**EXERCISE DIRECTIONS**.
Write out again, exactly, the lines below starting at the one with "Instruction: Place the" and ending at the one with "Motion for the".

**DATA BLOCK**.
[Start of section]

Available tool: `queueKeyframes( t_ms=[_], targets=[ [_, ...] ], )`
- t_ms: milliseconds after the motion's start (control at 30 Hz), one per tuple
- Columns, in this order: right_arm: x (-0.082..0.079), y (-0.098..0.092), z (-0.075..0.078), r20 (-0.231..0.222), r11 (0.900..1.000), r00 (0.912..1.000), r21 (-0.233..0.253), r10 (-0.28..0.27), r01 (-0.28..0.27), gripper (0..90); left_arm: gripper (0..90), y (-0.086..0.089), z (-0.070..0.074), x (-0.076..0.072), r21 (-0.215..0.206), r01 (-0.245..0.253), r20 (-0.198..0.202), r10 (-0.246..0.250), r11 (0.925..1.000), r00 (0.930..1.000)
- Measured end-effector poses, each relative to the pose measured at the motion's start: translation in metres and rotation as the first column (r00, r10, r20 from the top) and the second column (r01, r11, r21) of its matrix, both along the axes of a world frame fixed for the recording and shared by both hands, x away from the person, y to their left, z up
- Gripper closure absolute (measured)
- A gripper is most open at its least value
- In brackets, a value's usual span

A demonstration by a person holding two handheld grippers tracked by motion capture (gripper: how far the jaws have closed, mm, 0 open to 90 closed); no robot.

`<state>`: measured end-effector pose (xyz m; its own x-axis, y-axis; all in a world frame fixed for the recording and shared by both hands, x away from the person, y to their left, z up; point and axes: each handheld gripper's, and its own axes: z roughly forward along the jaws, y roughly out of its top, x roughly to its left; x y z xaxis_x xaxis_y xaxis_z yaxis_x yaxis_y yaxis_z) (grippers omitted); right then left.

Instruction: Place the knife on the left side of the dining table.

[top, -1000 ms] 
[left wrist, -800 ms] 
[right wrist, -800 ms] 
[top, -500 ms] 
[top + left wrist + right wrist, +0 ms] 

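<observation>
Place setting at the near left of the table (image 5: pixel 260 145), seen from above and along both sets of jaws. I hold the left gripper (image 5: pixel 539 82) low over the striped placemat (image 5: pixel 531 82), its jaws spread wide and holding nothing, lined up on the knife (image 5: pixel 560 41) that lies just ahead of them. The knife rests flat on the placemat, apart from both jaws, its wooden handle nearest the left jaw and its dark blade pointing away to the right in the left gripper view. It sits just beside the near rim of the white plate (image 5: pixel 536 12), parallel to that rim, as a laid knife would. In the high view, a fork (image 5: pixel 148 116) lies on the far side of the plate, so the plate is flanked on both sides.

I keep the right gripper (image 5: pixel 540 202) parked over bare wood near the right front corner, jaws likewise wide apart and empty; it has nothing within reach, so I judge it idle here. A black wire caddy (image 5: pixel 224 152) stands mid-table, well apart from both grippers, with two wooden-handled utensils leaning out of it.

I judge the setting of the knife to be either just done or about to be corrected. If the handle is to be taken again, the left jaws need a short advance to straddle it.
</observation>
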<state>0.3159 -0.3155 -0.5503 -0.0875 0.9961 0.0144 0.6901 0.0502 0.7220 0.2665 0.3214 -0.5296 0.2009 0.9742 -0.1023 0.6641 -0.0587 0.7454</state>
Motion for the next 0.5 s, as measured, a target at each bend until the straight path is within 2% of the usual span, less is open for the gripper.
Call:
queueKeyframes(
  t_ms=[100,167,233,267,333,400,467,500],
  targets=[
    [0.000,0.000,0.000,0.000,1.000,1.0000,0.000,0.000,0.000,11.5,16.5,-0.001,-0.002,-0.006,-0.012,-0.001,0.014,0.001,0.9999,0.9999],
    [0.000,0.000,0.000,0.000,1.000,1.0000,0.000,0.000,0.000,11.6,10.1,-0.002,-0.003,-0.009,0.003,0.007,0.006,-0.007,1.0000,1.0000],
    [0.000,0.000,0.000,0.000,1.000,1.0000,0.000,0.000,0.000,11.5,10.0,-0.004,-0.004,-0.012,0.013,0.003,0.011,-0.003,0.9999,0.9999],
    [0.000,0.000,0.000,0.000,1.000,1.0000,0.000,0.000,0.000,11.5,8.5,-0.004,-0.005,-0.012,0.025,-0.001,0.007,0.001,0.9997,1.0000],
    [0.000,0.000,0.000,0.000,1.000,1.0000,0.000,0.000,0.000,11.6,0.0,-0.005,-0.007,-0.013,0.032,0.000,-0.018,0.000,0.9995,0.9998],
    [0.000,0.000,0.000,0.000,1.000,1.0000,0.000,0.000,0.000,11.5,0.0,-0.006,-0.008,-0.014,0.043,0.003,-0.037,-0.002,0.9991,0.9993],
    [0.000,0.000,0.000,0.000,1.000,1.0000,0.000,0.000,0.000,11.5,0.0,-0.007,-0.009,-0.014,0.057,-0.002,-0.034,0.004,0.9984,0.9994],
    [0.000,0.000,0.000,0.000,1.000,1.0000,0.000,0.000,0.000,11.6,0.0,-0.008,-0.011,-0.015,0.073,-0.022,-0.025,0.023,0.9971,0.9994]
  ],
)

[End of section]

**RESPONSE BELOW**.
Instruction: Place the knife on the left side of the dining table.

[top, -1000 ms] 
[left wrist, -800 ms] 
[right wrist, -800 ms] 
[top, -500 ms] 
[top + left wrist + right wrist, +0 ms] 

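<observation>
Place setting at the near left of the table (image 5: pixel 260 145), seen from above and along both sets of jaws. I hold the left gripper (image 5: pixel 539 82) low over the striped placemat (image 5: pixel 531 82), its jaws spread wide and holding nothing, lined up on the knife (image 5: pixel 560 41) that lies just ahead of them. The knife rests flat on the placemat, apart from both jaws, its wooden handle nearest the left jaw and its dark blade pointing away to the right in the left gripper view. It sits just beside the near rim of the white plate (image 5: pixel 536 12), parallel to that rim, as a laid knife would. In the high view, a fork (image 5: pixel 148 116) lies on the far side of the plate, so the plate is flanked on both sides.

I keep the right gripper (image 5: pixel 540 202) parked over bare wood near the right front corner, jaws likewise wide apart and empty; it has nothing within reach, so I judge it idle here. A black wire caddy (image 5: pixel 224 152) stands mid-table, well apart from both grippers, with two wooden-handled utensils leaning out of it.

I judge the setting of the knife to be either just done or about to be corrected. If the handle is to be taken again, the left jaws need a short advance to straddle it.
</observation>
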<state>0.3159 -0.3155 -0.5503 -0.0875 0.9961 0.0144 0.6901 0.0502 0.7220 0.2665 0.3214 -0.5296 0.2009 0.9742 -0.1023 0.6641 -0.0587 0.7454</state>
Motion for the next 0.5 s, as measured, a target at each bend until the straight path is within 2% of the usual span, less is open for the gripper.

This completes the answer.